Савицкий нашел работу переводчика в журнале «Советская Чехословакия». Прага, где в межвоенные годы собрались блистательные интеллектуалы, теперь превратилась в коммунистическую столицу, свободный обмен мнениями прекратился. Все те ученые люди, чьим обществом прежде наслаждался Савицкий, либо умерли, либо эмигрировали. Одно утешение: в 1956 году приехал Якобсон, чтобы принять участие в лингвистической конференции. К тому времени он уже преподавал в Гарварде и прославился теориями «маркированности» и «лингвистических универсалий», однако и в Америке политическая ситуация оставалась для него неблагополучной: Комитет сената по расследованию антиамериканской деятельности, созданный «охотником на ведьм» сенатором Маккарти, подозревал Якобсона в симпатиях к коммунизму и завел на него дело. Зайдя к Савицкому, Якобсон первым делом накрыл телефон подушкой.
От скуки и отчаяния Савицкого спасло письмо Матвея Гуковского, ученого, с которым он познакомился в Мордовии. Гуковский хотел связать Савицкого со своим товарищем по лагерю. Этот сравнительно молодой человек с жадным интересом изучал степные народы, он разделял евразийские убеждения Савицкого, он носил знаменитое имя, с ним Савицкий мог разделить и накопленные за долгую жизнь знания – и трагедию своей жизни. Этого друга Гуковского звали Лев Гумилев.
Стать главным героем величайшей поэмы XX века – не только честь, но и бремя. И тем более бремя, если сюжет поэмы – неотвратимость твоей смерти. Лев Гумилев был арестован в 1938 году, в разгар сталинского террора, и отправлен из Ленинградского университета в лагерь. Почти полтора года его мать, великая поэтесса Анна Ахматова, билась за сына, писала бесчисленные ходатайства, заклиная власти хотя бы сообщить ей о судьбе сына. Эта безнадежная борьба увековечена в поэме «Реквием», самом знаменитом ее произведении.
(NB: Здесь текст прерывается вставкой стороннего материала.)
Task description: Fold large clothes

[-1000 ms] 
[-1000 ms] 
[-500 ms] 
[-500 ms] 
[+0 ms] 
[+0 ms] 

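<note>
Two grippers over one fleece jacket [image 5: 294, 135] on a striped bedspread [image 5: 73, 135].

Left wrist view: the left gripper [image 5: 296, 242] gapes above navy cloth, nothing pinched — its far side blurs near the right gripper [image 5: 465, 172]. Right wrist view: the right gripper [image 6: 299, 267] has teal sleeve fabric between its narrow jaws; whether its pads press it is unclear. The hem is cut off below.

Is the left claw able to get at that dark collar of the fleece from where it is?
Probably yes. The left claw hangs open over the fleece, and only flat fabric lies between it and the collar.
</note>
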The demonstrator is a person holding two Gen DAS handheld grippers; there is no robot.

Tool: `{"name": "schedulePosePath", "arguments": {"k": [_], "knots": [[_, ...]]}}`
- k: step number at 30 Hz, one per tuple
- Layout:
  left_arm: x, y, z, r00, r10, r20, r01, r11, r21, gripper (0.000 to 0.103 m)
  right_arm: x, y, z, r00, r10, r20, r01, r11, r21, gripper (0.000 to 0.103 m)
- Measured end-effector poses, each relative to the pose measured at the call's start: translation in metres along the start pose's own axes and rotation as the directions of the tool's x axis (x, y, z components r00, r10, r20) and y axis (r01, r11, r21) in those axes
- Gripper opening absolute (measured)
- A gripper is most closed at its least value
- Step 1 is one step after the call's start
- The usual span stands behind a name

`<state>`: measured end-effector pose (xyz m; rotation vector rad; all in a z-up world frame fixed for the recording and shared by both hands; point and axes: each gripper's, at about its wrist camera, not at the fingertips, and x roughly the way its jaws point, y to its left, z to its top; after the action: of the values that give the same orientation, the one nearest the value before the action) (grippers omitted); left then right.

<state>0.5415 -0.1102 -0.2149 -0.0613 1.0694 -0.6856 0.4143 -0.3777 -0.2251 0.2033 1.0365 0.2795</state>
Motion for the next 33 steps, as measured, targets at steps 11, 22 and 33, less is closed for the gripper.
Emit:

«Реквием» посвящен всем матерям, всем женщинам, с которыми Ахматова стояла в бесконечных очередях у входа в НКВД на промозглой ленинградской улице. Валенки едва спасают ноги от обморожения, нужно стоять часами, чтобы приняли передачу или сообщили хоть что-нибудь о близком человеке, не вернувшемся с работы или разбуженном среди ночи, увезенном на «воронке» и сгинувшем. Жанр поэмы сочетает в себе элегию, плач и свидетельство, она завершается потрясающими, быть может, главными в русской литературе XX века, строфами:
При советском режиме, который поднимал на щит самоотверженный коллективизм, гражданственность и громогласных героев-богатырей, ахматовская поэзия одинокой любви, отчаяния, сердечной тоски и нежности была «антигосударственной». Тем более странным выглядит парадокс: свою личную жизнь она бесстрашно превратила в публичное событие. Льва, героя «Реквиема», это смущало, он часто напоминал, что хотя в поэме оплакивается его надвигающаяся гибель, на самом деле стихи эти написаны о ней самой. Трагедии Ахматовой становились публичным достоянием, и Лев Гумилев полагал, что страдания своих близких, в том числе его несчастье, она переживала прежде всего как собственный крест.
Ахматова стала одним из самых влиятельных русских интеллектуалов XX века, совестью народа в те страшные годы сталинизма. Сын вынужден был делить мать со всей страной. Она была и величайшей его гордостью, и его страшным проклятием. Лев часто повторял, что из двух лагерных сроков первый он отбыл за папу, второй за маму. В первый раз его арестовали за отца-мученика, во второй раз, в чем он был неколебимо убежден, взяли заложником, чтобы гарантировать послушание Ахматовой. «Будь я не ее сыном, а сыном простой бабы, я был бы… процветающим советским профессором», – писал он из тюрьмы 25 марта 1955 года Эмме Герштейн.